Pain relief after triptan intake has been reported in headache due to head and neck cancer (18), lumbar puncture (19) and intravenous immunoglobulins (20). Several patients with response to triptans have been reported, in whom later cerebrovascular complications were diagnosed (21–24). In the literature, four migraine patients have been reported where the headache attacks heralding a subarachnoid haemorrhage responded well to triptans (25, 26).
Although there have been various recommendations for neuroimaging in headache (27–29), the need for immediate neuroimaging has to be evaluated individually. In our patient, two ‘red flags’ were present: new-onset headache and an abnormal neurological examination. Since cerebellar signs have been reported in migraine (30), the pathological results in the neurological examination were (wrongly) interpreted as migraine-associated deficits. Nevertheless, it has to be pointed out that migraine-associated cerebellar signs are rare in clinical practice.
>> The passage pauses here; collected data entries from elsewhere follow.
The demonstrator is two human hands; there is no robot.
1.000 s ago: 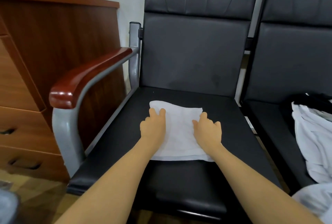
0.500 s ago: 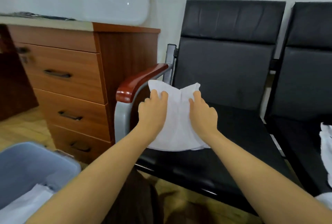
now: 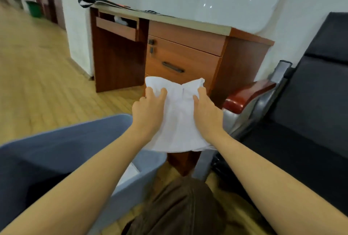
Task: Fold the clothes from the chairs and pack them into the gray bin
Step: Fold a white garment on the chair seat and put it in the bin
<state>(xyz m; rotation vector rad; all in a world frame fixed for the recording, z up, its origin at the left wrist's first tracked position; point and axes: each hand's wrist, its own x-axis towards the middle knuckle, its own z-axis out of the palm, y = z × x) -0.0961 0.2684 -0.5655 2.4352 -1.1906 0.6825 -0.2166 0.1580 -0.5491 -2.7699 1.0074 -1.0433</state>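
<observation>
Two hands carry one folded white garment [image 3: 178, 120] through the air in the head view, my left hand [image 3: 148, 110] and my right hand [image 3: 206, 114] each gripping a side, fingers curled over the top and the cloth sagging between them. It hangs off the chair, above the near corner of the gray bin [image 3: 79, 140], whose rim sits just below and to the left of the cloth. I judge this garment folded and partway through its trip to the bin; a patch of white already lies inside the bin by my left forearm, so some packing looks done. How many clothes wait on the chairs cannot be told from this angle, since only part of one black chair [image 3: 301, 140] shows. For room, the red armrest [image 3: 248, 95] stands just beside my right wrist, the wooden desk [image 3: 188, 54] rises close behind the cloth, and the bin wall is near my left arm; the open way is down and leftward, over the rim.
</observation>
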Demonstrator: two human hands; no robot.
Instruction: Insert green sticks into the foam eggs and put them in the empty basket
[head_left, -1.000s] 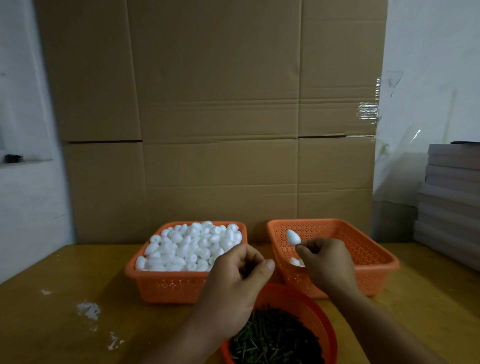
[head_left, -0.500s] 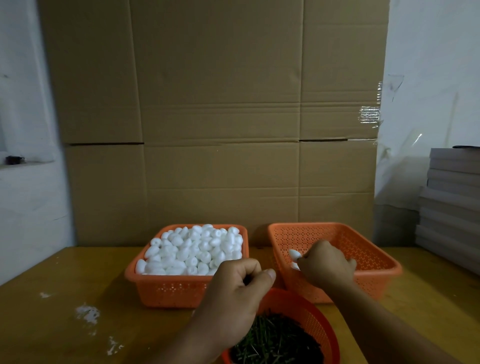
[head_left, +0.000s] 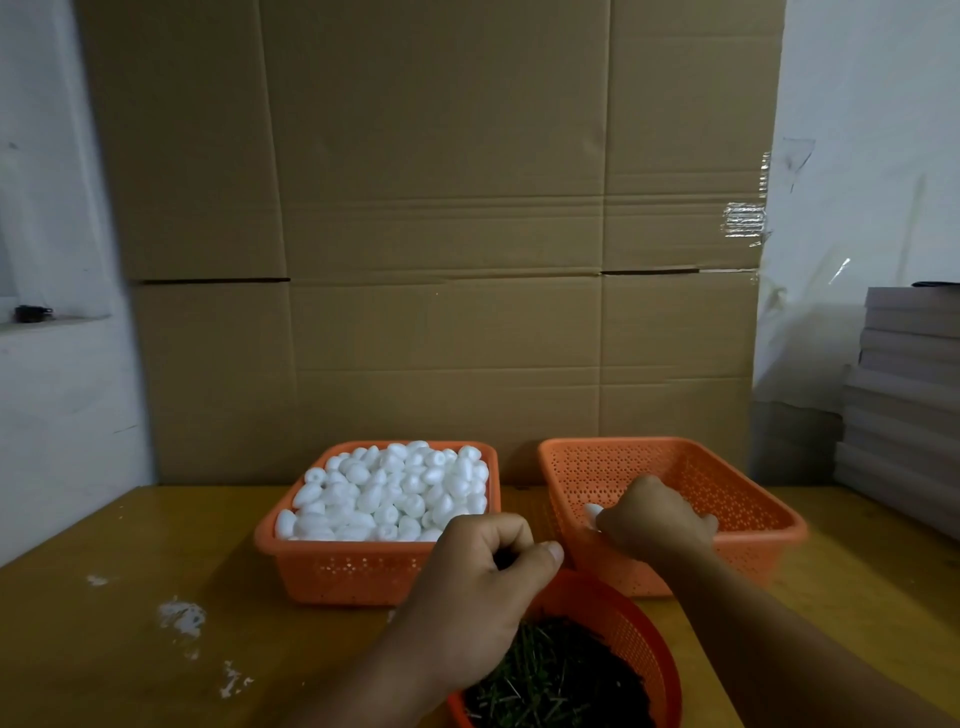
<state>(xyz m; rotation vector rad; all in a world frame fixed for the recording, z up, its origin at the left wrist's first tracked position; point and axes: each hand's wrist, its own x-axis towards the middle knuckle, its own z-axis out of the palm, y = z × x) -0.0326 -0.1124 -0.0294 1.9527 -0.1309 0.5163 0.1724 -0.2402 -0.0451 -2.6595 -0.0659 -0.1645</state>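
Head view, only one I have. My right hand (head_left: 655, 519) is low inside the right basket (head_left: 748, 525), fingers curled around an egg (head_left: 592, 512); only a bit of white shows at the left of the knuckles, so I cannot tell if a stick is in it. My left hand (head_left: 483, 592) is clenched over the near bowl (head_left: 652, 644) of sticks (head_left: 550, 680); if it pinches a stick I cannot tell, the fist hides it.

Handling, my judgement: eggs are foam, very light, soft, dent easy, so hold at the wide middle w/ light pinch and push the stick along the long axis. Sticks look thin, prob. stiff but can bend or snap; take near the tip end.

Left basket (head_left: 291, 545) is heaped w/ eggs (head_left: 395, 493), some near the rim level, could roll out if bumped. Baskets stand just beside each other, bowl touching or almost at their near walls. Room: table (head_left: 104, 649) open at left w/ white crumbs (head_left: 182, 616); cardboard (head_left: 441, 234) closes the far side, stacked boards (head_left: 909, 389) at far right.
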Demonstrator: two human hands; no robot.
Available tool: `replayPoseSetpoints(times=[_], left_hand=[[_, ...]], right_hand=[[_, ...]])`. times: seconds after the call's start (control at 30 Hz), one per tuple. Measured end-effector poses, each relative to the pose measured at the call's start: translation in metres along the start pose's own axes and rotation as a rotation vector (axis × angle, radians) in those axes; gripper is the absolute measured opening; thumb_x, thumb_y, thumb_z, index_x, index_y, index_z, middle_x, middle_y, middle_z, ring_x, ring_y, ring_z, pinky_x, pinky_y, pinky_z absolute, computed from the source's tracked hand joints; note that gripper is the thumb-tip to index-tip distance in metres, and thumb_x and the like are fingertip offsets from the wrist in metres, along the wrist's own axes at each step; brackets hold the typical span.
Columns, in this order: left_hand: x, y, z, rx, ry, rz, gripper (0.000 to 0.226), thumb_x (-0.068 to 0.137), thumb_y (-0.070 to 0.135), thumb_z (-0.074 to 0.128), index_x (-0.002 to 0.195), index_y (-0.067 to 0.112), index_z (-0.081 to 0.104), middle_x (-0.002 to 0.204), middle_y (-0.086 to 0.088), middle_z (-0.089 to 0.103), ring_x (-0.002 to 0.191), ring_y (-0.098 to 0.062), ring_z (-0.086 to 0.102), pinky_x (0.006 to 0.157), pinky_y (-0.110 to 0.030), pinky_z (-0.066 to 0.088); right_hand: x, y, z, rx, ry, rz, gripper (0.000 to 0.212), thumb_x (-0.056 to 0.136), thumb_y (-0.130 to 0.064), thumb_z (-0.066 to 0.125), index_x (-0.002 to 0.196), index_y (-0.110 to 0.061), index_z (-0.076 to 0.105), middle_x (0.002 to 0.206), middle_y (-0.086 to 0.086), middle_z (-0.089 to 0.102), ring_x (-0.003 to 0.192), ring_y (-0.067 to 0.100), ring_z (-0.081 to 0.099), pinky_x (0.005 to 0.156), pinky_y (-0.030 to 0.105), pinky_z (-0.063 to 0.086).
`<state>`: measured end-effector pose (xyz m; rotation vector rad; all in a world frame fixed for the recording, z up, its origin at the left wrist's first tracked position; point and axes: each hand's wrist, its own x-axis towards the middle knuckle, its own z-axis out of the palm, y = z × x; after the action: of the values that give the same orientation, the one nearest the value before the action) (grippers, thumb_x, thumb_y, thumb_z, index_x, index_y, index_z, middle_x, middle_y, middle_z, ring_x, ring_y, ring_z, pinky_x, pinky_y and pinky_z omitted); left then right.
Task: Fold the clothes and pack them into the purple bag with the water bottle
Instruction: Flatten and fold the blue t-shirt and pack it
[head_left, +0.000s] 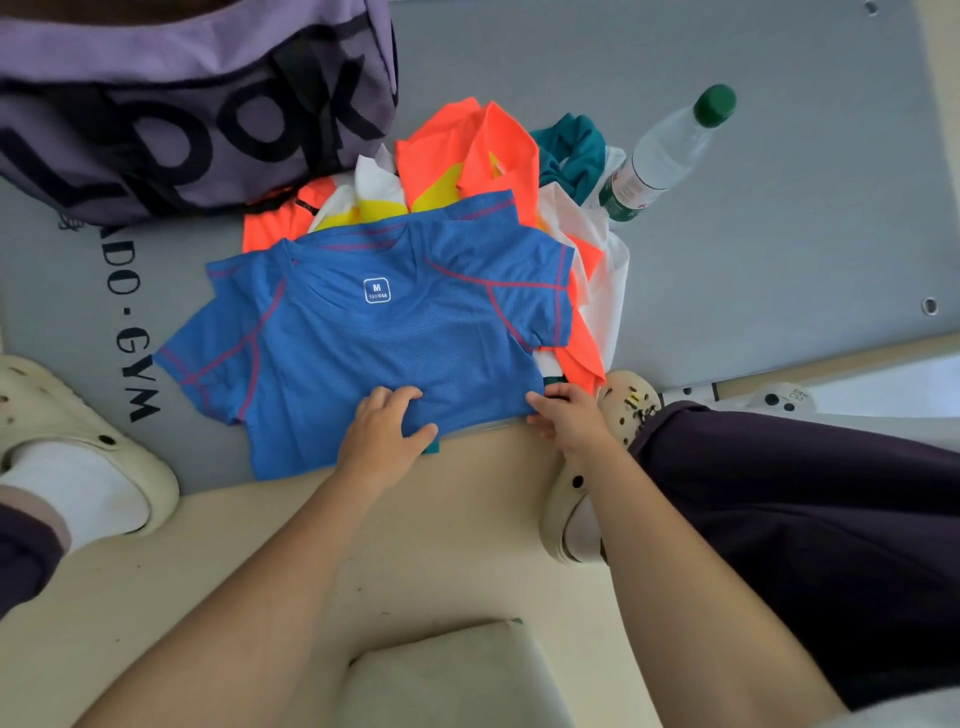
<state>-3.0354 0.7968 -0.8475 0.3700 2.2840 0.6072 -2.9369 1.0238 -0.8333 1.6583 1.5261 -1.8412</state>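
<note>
A blue T-shirt (363, 332) with red seams and an "M" size mark lies spread flat on the grey gym mat (727, 234), on top of a heap of other clothes. My left hand (387, 431) pinches its lower hem between thumb and fingers. My right hand (566, 415) grips the hem's right corner. Behind the shirt lie orange clothes (467, 150), white and yellow pieces (376, 200) and a teal garment (574, 150). The purple bag (171, 104) with black letters stands at the back left. A clear water bottle (670, 150) with a green cap lies to the right of the heap.
My feet in cream clogs flank the shirt, one at the left (78, 441) and one at the right (597, 467), with a dark trouser leg (805, 519) beside it. The mat's near edge meets a beige floor (441, 545). A pale block (457, 675) sits near me.
</note>
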Motion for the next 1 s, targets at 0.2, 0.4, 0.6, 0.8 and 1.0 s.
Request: replayPoseSetpoints(times=[0.2,0.4,0.6,0.8,1.0], left_hand=[[0.000,-0.004,0.000,0.011,-0.023,0.013,0.051,0.086,0.047,0.062,0.133,0.032,0.048,0.121,0.008,0.045,0.122,-0.016,0.039,0.095,-0.033,0.041],[0.001,-0.009,-0.011,-0.199,0.011,-0.046,0.034,0.088,0.035,0.065,0.121,0.028,0.062,0.105,0.010,0.054,0.101,-0.009,0.055,0.089,-0.025,0.045],[-0.020,-0.056,-0.043,-0.538,0.343,-0.403,0.014,0.085,0.029,0.073,0.079,0.019,0.065,0.079,0.000,0.067,0.076,-0.018,0.061,0.072,-0.028,0.045],[-0.055,-0.117,-0.054,-0.633,0.403,-0.709,0.040,0.087,0.037,0.069,0.115,0.010,0.059,0.106,-0.015,0.067,0.097,-0.034,0.065,0.081,-0.039,0.052],[-0.060,-0.137,-0.051,-0.874,0.213,-0.724,0.014,0.088,0.026,0.072,0.092,0.015,0.064,0.074,-0.002,0.062,0.058,-0.013,0.057,0.049,-0.021,0.043]], right_hand=[[-0.001,-0.002,-0.013,0.040,-0.092,0.148,0.007,0.086,-0.010,0.071,0.085,-0.009,0.065,0.064,-0.001,0.052,0.055,0.010,0.043,0.053,0.021,0.040],[-0.018,-0.028,0.016,-0.137,-0.410,0.021,0.026,0.085,-0.022,0.074,0.074,-0.019,0.051,0.069,-0.002,0.053,0.061,0.009,0.049,0.060,0.021,0.038],[-0.028,-0.041,0.120,-0.362,-0.396,-0.217,0.037,0.082,-0.023,0.077,0.066,-0.016,0.044,0.069,0.010,0.056,0.062,0.017,0.051,0.059,0.025,0.041],[-0.017,-0.024,0.152,-0.532,-0.303,-0.248,0.048,0.082,-0.028,0.076,0.062,-0.020,0.033,0.071,0.008,0.041,0.067,0.018,0.040,0.062,0.031,0.032],[-0.007,-0.020,0.155,-0.608,-0.243,-0.252,0.045,0.082,-0.032,0.074,0.063,-0.018,0.036,0.071,0.008,0.045,0.068,0.019,0.044,0.067,0.032,0.037]])
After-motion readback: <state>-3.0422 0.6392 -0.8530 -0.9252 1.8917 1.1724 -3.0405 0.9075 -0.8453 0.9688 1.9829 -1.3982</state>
In conclusion, there are several lessons to be learned from our case. First, a response to triptans does allow differentiation between migraine and symptomatic (migraine-like) headache. Second, infratentorial pathology can cause a pain in the first trigeminal branch. Third, new-onset headache with abnormal findings on neurological examination should always prompt immediate neuroimaging, even if the clinical picture is suggestive of migraine. Lastly, migraine patients could be prone to develop migraine-like headache in the presence of an underlying symptomatic origin of their headaches more easily than subjects not suffering from primary headache.